Some teenage girls I worked with wanted to go to college, or graduate from high school, but no one else in their family did so they often weren’t supported, sometimes even encouraged to drop out so they could work or baby sit their mothers (or sisters, or cousins) kids. They were even told that they wouldn’t be anything because no one else in their family was. These girls had to remain strong and learn to define themselves and their reality, despite the pressures to succumb to everyone elses definition of who they were and who they were going to be.

People will tell you over and over again who they think you are. Some will say it blatantly, most will do it subjectively, but if you allow it, it will slowly and surely start to move you away from your center, from your core definition of who you are and move you further into someone elses perceived reality of what they think you are instead of your reality of who you really are.

I included a TEDs talk by Tony Porter called A Call To Men because he talks about how men are forced into a box, the same box that society has tried to force me and most men into. It is generally ten times easier to just go along with other peoples definition of who they think you are and should be then to actually go against the grain and stand strong in your self definiton.

Acceptance

leisure-woman-mdnI’ve learned a lot from counseling other people and personal experience that a lot of anxiety and grief comes from refusing to accept reality.

A lot of times our perceptions or what we want things to be are out of line with reality. When we fight against that and refuse to accept to see things the way they are, it can create a lot of anxiety, depression, anger and neurotic behaviors. Ignoring reality keeps us stuck and doesn’t allow us to move on so that we can create and live a better, happier life.

We sometimes get stuck in relationships with partners, friends, and family members that need to be ended or at least changed in the way we deal with those people. Being in a relationship with an alcoholic for example, who refuses to stop drinking, while you hold on to the ideal that one day they will stop, will only disappoint and hurt you over and over again.

You have to see the person for who they are.
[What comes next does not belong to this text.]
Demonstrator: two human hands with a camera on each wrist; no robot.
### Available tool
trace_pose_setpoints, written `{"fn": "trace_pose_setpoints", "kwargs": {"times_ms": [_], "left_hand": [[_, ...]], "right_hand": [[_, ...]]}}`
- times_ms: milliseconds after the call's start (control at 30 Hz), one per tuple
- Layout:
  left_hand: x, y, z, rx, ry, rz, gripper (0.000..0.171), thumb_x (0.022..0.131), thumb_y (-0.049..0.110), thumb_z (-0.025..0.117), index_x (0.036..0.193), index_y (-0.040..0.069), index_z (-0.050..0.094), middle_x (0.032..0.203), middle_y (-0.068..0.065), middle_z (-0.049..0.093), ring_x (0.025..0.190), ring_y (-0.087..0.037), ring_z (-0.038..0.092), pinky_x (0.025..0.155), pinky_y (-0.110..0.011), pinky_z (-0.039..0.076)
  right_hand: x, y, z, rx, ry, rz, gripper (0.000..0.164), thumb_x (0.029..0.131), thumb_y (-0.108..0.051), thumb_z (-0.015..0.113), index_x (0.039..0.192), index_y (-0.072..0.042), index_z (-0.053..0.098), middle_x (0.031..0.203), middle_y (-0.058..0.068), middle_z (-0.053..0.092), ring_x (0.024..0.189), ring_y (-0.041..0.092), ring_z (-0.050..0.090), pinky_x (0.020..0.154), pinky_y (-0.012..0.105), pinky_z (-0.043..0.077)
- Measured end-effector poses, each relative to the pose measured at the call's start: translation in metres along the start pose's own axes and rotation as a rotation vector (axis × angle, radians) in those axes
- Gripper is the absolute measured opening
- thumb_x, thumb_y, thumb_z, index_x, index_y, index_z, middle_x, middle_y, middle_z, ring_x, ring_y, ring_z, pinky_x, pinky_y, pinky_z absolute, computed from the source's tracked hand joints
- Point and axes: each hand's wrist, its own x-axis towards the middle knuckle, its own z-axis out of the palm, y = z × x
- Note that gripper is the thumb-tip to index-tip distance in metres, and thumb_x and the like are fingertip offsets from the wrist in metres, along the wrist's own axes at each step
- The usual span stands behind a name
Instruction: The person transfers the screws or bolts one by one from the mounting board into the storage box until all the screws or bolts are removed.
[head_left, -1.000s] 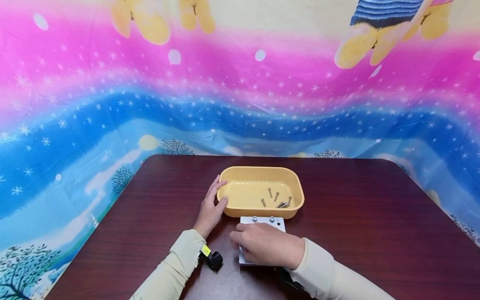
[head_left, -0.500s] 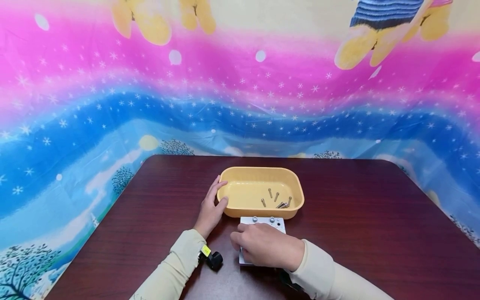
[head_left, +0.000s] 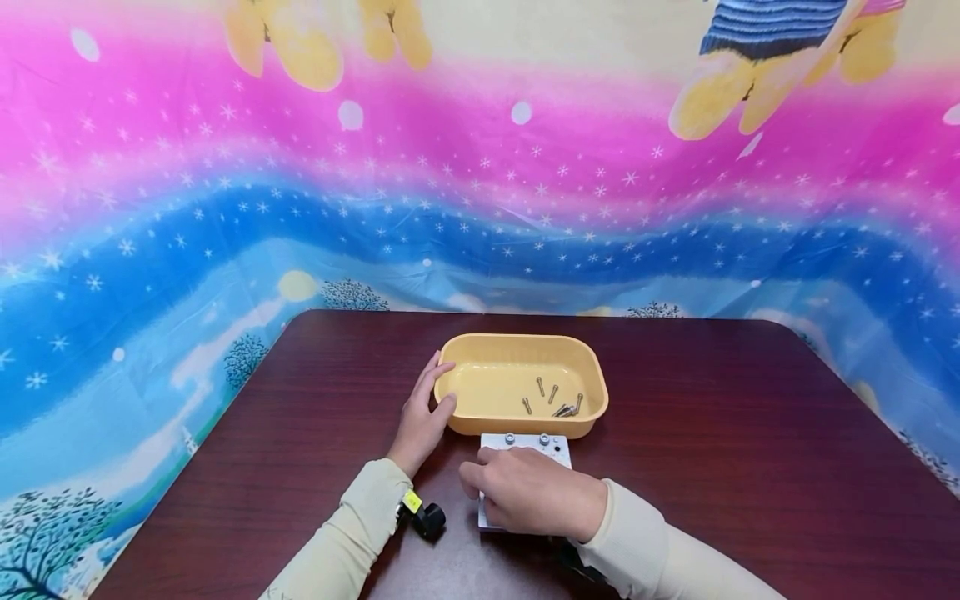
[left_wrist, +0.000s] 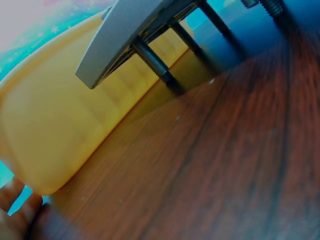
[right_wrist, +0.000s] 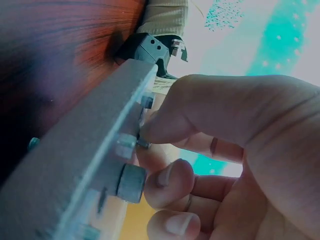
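Note:
A yellow tray (head_left: 480, 343) stands on the dark wooden table (head_left: 712, 433) with several loose screws (head_left: 557, 401) in its right half. My left hand (head_left: 422, 414) rests against the tray's left end, fingers nearly straight; the left wrist view shows its fingertips (left_wrist: 15, 212) by the tray wall (left_wrist: 60, 125). In front of the tray a grey metal plate (head_left: 551, 444) stands on screw legs (left_wrist: 154, 61). My right hand (head_left: 525, 492) covers most of the plate. In the right wrist view its thumb and forefinger pinch a small screw (right_wrist: 143, 143) set in the plate (right_wrist: 75, 170).
Two screw heads (head_left: 527, 438) stick up along the plate's far edge, and another screw head (right_wrist: 131, 183) shows beside my fingers. A black wrist camera (head_left: 429, 521) sits under my left sleeve. Colourful cloth (head_left: 480, 208) hangs behind the table.
My right hand has shifted very slightly on the plate. The left hand and the tray have not moved.

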Motion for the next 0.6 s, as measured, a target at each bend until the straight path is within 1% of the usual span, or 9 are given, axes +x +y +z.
{"fn": "trace_pose_setpoints", "kwargs": {"times_ms": [167, 300, 467, 600], "left_hand": [[-0.0003, 0.0004, -0.0003, -0.001, -0.003, 0.0, 0.045, 0.093, 0.013, 0.055, 0.138, 0.016, 0.051, 0.156, 0.01, 0.026, 0.143, -0.014, 0.023, 0.112, -0.047, 0.026], [0.0, 0.0008, -0.0005, -0.004, -0.005, 0.001, 0.045, 0.094, 0.013, 0.055, 0.138, 0.016, 0.051, 0.157, 0.007, 0.026, 0.143, -0.015, 0.023, 0.112, -0.047, 0.025], [0.0, 0.0002, -0.0002, -0.009, -0.004, -0.002, 0.045, 0.094, 0.012, 0.056, 0.138, 0.016, 0.051, 0.157, 0.005, 0.026, 0.143, -0.015, 0.023, 0.113, -0.047, 0.025], [0.0, -0.0006, 0.0004, -0.012, -0.002, 0.0, 0.045, 0.093, 0.012, 0.056, 0.138, 0.017, 0.052, 0.157, 0.006, 0.026, 0.144, -0.015, 0.023, 0.113, -0.047, 0.025]], "right_hand": [[0.0003, 0.0, 0.0004, 0.003, 0.005, -0.006, 0.017, 0.079, -0.005, 0.063, 0.08, -0.02, 0.055, 0.072, -0.01, 0.047, 0.059, 0.005, 0.046, 0.052, 0.018, 0.036], [0.0005, -0.0005, 0.0004, -0.005, 0.016, -0.003, 0.018, 0.079, -0.006, 0.063, 0.078, -0.02, 0.052, 0.07, -0.01, 0.044, 0.058, 0.005, 0.044, 0.05, 0.019, 0.034], [0.0003, -0.003, 0.0014, -0.061, 0.052, 0.013, 0.021, 0.077, -0.008, 0.064, 0.074, -0.02, 0.047, 0.067, -0.009, 0.041, 0.053, 0.006, 0.043, 0.047, 0.021, 0.033], [-0.0001, -0.005, 0.0019, -0.093, 0.066, 0.032, 0.021, 0.077, -0.009, 0.065, 0.074, -0.019, 0.047, 0.067, -0.008, 0.042, 0.052, 0.008, 0.044, 0.045, 0.023, 0.033]]}}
That doesn’t mean you leave them if you don’t want to or stop trying to offer them help, it means that you align yourself more with reality so that everytime you find that person drunk you don’t take it personal and maybe it means you put more responsibilty on that person to attain sobriety instead of on yourself to do it for them. This will not only take a tremendous burdan from you, but it will also allow you to step back and see the situation more clearly.

The same goes for any relationship, including work.

Sometimes at work we make ourselves miserable, wishing things were different instead of accepting the reality of the way things are. By accepting reality, we can choose to either adjust to it so that we are able to maintain our sanity and a sense of accomplishment or we can decide that this particular job isn’t working for us and we need to move on. That’s what accepting reality does, it allows us to move on in little or big ways from situations that are not working for us.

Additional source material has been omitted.